Steve Ballmer, the excitable CEO of Microsoft, was coy when asked about tablets during a recent visit to Toronto to promote the company’s new Windows 7 operating system. “Right now I think people want devices that are smaller and fit in their pocket or are big enough to be useful as a real PC,” Ballmer told Maclean’s. “I don’t think that a hole [between the two] exists in the market. Gosh knows what Apple is doing, I don’t.” He added, however, that several of Microsoft’s hardware partners already make tablet-like devices—so-called “slates,” which lack keyboards and “convertibles,” which allow keyboards to be rotated beneath a touchscreen when not in use—and can be expected to churn out new designs if consumers suddenly gravitate to the concept.

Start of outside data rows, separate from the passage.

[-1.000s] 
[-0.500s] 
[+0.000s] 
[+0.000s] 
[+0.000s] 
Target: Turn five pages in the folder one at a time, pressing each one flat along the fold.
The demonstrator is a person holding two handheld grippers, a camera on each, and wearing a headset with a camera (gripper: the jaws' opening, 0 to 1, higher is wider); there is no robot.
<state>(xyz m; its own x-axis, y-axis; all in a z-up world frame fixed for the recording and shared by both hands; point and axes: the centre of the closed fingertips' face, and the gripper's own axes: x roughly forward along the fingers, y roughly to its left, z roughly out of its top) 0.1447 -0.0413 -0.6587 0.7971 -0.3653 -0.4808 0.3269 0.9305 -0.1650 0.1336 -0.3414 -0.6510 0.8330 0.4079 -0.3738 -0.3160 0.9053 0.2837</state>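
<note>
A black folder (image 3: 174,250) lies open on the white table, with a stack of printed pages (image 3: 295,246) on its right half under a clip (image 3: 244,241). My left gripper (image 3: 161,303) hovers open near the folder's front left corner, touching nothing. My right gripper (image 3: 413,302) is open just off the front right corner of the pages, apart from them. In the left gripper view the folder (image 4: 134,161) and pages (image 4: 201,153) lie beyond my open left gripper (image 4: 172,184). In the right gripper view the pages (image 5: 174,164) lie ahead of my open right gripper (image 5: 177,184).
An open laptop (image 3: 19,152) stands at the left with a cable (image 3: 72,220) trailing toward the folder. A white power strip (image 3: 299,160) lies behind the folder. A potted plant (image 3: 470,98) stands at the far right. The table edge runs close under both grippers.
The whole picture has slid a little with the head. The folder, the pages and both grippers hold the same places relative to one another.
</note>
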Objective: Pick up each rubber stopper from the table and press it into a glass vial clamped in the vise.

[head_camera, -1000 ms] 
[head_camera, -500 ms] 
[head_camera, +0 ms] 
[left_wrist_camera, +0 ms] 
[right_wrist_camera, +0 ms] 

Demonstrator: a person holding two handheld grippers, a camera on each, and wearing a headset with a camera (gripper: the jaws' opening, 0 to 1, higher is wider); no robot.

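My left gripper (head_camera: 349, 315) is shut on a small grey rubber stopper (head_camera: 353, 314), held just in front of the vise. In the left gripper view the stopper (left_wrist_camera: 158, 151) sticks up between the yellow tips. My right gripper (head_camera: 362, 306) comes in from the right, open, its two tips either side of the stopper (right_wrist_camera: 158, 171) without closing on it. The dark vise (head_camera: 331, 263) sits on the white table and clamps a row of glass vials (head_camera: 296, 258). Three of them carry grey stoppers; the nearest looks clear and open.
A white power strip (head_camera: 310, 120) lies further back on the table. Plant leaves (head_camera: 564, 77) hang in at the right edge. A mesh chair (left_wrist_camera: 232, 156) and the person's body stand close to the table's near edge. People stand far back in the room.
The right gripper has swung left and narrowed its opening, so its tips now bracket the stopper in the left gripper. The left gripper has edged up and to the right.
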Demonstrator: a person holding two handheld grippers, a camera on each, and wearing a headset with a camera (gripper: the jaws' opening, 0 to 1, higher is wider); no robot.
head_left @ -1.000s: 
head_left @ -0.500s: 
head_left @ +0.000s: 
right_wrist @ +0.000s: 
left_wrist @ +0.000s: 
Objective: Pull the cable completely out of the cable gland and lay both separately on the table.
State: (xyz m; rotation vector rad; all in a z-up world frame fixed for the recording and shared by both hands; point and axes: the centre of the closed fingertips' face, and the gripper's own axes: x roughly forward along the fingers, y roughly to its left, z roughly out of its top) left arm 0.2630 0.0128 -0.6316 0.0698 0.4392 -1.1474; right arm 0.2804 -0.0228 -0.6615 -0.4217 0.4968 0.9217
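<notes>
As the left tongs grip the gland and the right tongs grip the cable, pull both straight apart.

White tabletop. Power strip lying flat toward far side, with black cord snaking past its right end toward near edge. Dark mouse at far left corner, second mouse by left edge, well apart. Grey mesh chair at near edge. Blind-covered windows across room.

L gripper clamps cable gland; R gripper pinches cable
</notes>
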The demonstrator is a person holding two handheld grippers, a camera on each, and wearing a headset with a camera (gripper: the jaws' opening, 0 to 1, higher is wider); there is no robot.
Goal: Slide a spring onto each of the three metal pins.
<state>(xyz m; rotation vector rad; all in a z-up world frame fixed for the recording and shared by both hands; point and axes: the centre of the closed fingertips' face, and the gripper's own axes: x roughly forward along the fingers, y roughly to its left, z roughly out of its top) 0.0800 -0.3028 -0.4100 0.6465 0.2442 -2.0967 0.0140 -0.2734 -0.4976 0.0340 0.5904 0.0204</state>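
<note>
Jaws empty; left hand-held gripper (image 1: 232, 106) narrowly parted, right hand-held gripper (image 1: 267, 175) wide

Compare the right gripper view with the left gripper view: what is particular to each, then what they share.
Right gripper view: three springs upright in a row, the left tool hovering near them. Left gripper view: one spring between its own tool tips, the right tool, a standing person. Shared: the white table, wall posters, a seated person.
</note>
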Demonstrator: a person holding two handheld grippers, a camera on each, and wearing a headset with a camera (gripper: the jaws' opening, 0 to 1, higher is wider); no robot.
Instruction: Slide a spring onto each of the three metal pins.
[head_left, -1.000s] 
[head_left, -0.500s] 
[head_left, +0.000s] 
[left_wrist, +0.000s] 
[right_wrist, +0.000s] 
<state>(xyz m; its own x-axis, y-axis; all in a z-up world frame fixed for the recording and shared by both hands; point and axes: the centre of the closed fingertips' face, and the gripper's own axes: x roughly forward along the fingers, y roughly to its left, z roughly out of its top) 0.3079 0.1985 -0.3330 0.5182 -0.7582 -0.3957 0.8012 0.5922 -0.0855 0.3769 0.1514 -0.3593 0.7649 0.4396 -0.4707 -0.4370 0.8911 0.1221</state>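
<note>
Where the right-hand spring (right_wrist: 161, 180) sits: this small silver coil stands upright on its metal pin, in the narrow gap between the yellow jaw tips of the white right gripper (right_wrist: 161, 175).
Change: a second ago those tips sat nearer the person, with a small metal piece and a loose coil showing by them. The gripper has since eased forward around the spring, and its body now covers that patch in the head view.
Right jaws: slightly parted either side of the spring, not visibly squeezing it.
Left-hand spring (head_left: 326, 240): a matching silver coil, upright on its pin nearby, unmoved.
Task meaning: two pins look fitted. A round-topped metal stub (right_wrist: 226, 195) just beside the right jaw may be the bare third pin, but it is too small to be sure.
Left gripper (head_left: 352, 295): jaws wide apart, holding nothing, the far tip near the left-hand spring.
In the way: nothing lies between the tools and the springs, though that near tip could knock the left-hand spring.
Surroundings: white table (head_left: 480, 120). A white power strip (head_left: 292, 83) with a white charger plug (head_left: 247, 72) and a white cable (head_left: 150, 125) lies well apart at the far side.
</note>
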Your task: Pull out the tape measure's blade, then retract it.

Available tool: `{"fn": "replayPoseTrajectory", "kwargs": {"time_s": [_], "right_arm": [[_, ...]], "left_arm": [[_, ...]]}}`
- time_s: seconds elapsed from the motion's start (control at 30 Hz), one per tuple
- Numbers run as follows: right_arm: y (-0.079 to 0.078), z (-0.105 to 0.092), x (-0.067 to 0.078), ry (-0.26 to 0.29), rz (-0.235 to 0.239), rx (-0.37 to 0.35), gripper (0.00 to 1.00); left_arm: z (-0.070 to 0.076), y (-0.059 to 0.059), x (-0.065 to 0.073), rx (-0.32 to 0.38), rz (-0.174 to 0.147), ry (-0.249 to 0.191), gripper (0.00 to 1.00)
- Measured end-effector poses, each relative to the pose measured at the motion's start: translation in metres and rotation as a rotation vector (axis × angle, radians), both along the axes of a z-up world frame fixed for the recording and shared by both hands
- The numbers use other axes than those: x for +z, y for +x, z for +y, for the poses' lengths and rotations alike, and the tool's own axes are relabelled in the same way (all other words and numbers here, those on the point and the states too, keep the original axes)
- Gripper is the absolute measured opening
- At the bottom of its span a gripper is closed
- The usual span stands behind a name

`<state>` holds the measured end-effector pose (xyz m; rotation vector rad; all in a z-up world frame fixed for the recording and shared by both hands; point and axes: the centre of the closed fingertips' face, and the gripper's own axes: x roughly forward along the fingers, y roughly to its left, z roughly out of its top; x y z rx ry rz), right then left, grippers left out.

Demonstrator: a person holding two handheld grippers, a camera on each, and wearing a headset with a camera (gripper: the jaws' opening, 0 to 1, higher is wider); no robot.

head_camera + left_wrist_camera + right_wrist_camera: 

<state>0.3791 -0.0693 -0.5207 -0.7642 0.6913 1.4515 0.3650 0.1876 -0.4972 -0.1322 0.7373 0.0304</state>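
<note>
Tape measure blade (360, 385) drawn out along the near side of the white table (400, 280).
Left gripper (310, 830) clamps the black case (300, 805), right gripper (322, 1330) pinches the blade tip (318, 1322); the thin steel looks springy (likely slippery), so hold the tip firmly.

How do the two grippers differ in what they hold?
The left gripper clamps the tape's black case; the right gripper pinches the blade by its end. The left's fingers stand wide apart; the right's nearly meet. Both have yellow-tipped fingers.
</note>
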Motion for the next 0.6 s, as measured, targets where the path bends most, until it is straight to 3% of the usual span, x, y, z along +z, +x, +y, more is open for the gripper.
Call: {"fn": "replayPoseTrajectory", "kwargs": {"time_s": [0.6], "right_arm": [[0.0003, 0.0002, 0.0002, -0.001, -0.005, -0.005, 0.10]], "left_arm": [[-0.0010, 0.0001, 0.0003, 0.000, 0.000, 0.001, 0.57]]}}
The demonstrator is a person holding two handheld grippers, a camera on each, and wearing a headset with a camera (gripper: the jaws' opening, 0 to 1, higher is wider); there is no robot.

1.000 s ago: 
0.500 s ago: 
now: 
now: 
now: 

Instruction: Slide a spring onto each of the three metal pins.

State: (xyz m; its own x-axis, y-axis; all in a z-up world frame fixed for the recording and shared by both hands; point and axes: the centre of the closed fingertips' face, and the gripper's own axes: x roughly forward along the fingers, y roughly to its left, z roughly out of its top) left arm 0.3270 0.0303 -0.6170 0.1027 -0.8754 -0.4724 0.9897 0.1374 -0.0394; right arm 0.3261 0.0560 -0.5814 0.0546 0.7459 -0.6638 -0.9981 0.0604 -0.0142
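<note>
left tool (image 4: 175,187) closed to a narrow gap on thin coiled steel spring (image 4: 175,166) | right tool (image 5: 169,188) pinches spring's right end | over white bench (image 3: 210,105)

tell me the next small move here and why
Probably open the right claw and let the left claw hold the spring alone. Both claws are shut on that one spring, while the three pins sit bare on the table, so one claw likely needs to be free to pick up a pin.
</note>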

In Apple’s case, some have also expressed concern that a tablet could potentially cannibalize sales of the iPhone, which is increasingly becoming a driver of sales for the company as demand for iPods begins to fall. Apple, though, has rarely seemed as worried about product overlap as other companies. Indeed, several critics initially panned the iPod Touch as an “iPhone without the phone,” but the device nevertheless continues to sell well among those who crave the iPhone’s multimedia capabilities but balk at the pricey carrier contracts that are sold along with it. As the distinctions between cellphones and computers become increasingly blurred, Apple may simply be betting that consumers will soon buy devices according to screen size, as opposed to the category they occupy.

The irony in all of this is that it was Steve Jobs who killed the company’s earlier tablet effort—a personal digital assistant called Newton—in 1998 shortly after returning to the company he co-founded. He is also said to have thrown cold water on Apple engineers’ more recent tablet ideas by wondering what they would be used for aside from surfing the Web in the bathroom. But Jobs also knows that mobile is the future of computing, which is precisely why the company launched the iPhone two years ago.

The danger for Apple is that mounting speculation is simultaneously heightening expectations. Fuelled by strong sales of the iPhone and anticipation of what might be in the pipeline, shares of Apple have climbed by more than 100 per cent over the past year since the market crash, while the broader Dow Jones industrial average has climbed by barely 15 per cent over the same period. “The key question is whether the pace of innovation can continue,” wrote Maynard Um, an analyst at UBS Securities, in a recent note to clients. On the other hand, Apple has proven with the iPhone—one of the most highly anticipated devices in recent memory—that it can withstand the pressure and boldly go where others have been unable to go before.